In assemblea permanente!

– Uomini maledetti! Non ci avrete più! – Le elettriche che, si sa, sono più feroci.

– Ci fate suonare canzoni d’amore-fecero le acustiche-e poi fate male ai bambini,

alle donne!

Le classiche

-Ipocriti, voi e i vostri canti, fingete, ipocriti.

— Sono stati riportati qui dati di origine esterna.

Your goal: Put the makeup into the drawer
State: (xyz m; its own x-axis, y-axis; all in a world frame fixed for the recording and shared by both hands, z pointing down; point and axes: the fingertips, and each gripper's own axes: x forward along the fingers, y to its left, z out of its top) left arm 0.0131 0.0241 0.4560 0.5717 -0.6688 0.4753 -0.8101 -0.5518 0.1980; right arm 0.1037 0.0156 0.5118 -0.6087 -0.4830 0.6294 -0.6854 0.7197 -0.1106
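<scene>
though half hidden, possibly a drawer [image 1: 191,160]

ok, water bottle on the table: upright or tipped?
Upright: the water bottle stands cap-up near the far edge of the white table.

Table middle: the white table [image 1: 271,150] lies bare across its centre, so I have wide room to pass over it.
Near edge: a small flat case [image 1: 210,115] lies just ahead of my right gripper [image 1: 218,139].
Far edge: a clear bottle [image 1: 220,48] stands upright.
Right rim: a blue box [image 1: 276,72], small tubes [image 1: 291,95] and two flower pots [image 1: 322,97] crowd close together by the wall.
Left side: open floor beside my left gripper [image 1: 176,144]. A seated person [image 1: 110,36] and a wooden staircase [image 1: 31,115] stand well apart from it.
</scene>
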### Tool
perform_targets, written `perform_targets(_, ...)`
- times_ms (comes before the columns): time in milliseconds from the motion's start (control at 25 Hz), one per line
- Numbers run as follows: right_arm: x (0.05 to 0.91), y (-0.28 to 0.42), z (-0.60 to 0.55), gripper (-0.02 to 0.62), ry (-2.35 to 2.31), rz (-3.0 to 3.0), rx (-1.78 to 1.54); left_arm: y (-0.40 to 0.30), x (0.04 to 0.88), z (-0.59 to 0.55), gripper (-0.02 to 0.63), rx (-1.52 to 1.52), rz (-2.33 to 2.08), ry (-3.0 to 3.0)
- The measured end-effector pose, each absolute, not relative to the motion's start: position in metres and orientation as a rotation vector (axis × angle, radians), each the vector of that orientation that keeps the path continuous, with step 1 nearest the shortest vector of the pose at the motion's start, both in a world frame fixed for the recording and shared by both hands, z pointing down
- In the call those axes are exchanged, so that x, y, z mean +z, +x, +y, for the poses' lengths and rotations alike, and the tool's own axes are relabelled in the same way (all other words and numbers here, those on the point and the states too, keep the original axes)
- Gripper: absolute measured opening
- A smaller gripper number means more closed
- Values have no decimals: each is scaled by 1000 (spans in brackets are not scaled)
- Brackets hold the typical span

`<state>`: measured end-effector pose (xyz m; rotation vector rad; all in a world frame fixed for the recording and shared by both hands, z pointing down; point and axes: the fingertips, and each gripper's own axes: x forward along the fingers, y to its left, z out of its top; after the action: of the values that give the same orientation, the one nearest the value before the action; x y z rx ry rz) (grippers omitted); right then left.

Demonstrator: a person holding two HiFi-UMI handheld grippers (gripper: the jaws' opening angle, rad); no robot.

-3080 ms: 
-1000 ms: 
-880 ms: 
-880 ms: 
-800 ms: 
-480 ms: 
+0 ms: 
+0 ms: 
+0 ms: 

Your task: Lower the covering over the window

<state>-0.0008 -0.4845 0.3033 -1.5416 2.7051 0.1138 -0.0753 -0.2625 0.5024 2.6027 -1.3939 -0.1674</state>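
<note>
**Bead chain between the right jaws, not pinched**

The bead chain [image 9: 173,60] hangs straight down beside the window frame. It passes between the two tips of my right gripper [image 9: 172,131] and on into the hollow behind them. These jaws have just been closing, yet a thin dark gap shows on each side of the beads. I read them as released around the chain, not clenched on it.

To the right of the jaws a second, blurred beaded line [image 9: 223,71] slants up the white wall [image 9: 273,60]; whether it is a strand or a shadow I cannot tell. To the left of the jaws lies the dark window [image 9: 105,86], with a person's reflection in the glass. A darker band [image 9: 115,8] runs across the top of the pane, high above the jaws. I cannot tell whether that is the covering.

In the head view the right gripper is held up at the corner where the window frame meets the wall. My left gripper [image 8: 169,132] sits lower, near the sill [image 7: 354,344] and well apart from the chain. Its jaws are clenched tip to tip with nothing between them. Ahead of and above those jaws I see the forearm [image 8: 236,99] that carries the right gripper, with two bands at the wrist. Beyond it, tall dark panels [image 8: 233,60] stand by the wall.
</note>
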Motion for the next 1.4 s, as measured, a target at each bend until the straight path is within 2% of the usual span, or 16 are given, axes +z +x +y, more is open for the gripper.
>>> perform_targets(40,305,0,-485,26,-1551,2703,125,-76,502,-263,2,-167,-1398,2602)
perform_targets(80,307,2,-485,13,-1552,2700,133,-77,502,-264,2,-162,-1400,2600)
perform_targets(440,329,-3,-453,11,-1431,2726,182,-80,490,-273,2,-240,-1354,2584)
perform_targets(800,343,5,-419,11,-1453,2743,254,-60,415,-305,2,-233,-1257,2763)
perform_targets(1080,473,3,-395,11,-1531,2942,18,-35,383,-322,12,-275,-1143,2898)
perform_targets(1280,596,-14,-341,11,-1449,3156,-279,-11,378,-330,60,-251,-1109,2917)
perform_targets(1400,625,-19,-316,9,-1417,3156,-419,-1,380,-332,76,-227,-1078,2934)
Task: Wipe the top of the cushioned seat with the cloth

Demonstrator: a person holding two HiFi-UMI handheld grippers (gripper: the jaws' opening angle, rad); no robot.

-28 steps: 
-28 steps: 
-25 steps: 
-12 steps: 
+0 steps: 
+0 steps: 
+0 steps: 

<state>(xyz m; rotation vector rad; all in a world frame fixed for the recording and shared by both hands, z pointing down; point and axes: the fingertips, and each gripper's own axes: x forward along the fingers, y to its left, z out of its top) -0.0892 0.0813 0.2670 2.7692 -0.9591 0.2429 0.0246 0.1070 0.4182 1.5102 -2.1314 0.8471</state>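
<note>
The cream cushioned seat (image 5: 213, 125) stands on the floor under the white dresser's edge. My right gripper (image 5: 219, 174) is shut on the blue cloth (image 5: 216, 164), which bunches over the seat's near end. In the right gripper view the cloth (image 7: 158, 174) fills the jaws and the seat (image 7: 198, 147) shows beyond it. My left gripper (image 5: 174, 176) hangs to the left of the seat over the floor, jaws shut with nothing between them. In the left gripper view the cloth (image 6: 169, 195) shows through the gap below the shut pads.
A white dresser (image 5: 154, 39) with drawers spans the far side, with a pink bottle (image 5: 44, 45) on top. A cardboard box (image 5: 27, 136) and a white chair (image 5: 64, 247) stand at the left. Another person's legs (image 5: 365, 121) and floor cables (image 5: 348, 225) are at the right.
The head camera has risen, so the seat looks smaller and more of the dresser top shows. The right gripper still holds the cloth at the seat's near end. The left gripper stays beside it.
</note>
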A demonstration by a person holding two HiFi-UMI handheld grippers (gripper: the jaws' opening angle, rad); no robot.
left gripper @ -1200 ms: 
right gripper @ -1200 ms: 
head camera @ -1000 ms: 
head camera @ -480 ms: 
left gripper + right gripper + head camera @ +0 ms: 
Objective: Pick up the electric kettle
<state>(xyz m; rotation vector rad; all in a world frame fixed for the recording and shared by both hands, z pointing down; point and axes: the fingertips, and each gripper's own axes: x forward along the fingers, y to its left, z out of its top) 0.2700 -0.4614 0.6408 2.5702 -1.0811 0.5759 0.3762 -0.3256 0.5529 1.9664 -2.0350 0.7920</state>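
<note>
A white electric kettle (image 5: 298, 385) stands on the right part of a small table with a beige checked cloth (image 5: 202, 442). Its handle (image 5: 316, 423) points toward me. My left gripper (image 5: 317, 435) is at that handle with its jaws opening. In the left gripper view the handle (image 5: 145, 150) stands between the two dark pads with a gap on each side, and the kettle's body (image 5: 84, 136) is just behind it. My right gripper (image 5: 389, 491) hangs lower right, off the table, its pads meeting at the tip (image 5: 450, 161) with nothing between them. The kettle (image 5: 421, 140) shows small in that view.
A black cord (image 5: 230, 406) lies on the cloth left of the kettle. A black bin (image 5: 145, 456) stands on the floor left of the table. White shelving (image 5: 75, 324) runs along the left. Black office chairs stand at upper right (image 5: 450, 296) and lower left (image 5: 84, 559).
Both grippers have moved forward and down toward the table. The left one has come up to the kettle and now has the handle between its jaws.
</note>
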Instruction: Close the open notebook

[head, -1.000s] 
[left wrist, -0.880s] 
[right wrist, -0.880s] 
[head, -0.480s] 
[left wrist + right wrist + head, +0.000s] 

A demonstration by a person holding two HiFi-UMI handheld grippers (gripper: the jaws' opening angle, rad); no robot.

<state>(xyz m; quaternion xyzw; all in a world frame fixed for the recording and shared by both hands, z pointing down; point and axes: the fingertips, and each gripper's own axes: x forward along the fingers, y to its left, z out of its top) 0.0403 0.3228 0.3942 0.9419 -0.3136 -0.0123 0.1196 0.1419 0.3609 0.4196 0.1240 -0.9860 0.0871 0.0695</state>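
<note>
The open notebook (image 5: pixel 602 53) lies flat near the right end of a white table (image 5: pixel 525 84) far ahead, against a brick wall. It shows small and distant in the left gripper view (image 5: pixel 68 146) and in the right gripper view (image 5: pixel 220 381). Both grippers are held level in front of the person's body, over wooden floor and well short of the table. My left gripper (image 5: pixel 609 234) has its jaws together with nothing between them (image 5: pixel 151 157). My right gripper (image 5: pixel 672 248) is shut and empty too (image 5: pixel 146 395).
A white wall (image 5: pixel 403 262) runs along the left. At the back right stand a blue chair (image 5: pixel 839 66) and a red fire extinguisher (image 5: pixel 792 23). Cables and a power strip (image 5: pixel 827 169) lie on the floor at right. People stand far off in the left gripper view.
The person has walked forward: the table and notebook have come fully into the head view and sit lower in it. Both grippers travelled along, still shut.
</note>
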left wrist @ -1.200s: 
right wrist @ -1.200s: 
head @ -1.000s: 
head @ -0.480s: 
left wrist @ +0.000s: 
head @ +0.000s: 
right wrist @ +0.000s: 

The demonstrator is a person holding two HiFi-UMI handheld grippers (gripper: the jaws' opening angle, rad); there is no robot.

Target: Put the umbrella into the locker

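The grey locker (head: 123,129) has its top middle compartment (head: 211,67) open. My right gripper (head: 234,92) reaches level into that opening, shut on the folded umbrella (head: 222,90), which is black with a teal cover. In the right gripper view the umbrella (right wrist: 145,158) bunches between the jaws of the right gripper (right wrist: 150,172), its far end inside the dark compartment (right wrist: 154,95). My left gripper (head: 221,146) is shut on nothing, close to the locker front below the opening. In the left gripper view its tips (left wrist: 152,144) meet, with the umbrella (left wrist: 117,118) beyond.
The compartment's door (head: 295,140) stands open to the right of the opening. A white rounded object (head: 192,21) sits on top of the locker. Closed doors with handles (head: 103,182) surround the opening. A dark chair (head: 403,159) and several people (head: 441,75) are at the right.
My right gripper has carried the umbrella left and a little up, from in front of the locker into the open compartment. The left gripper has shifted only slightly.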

Avete fatto mercato delle note!

La dodici corde del cardiologo, capa della protesta: Ho parlato con i pianoforti, le trombe,

i violini…

E fu così che al plenilunio successivo, successe (è il caso di dirlo) l’incredibile!

Tutti, tutti, ma proprio tutti gli strumenti scomparvero e anche tutti i riproduttori

musicali!!!

La musica, la sublime arte aveva abbandonato l’uomo!

Calò un silenzio tenebroso e melanconico sulla Terra.

Gli uomini non riuscirono più a cantare, a fare festa.

Anche la morte sembrò più dolorosa senza musica.

Passarono mesi senza che si sentisse una sola nota.

Carlino con la Fata Turchina torno sull’isola, trovò tutti gli strumenti,

stanchi e assiderati, ma indomiti, bevve il mezzolitro, e li guardò

fissi con quegli occhi che sembravano fari nella notte!

  • Andiamo, torniamo, suoniamo ancora, la musica non deve morire!

Si sentì mormorare.

A casa, nelle sale concerto, negli studi di registrazione, per strada,

nelle discoteche. Tutto come prima.

La musica dappertutto. Fu festa grande.

Il nostro eroe andò dal cardiologo, che, per la felicità, pensate, suonava

tutte e sei le sue chitarre contemporaneamente!

– Grazie, Carlino, come hai fatto!?

– Dottore, c’è più cuore nelle tue chitarre che nel cuore dei tuoi pazienti!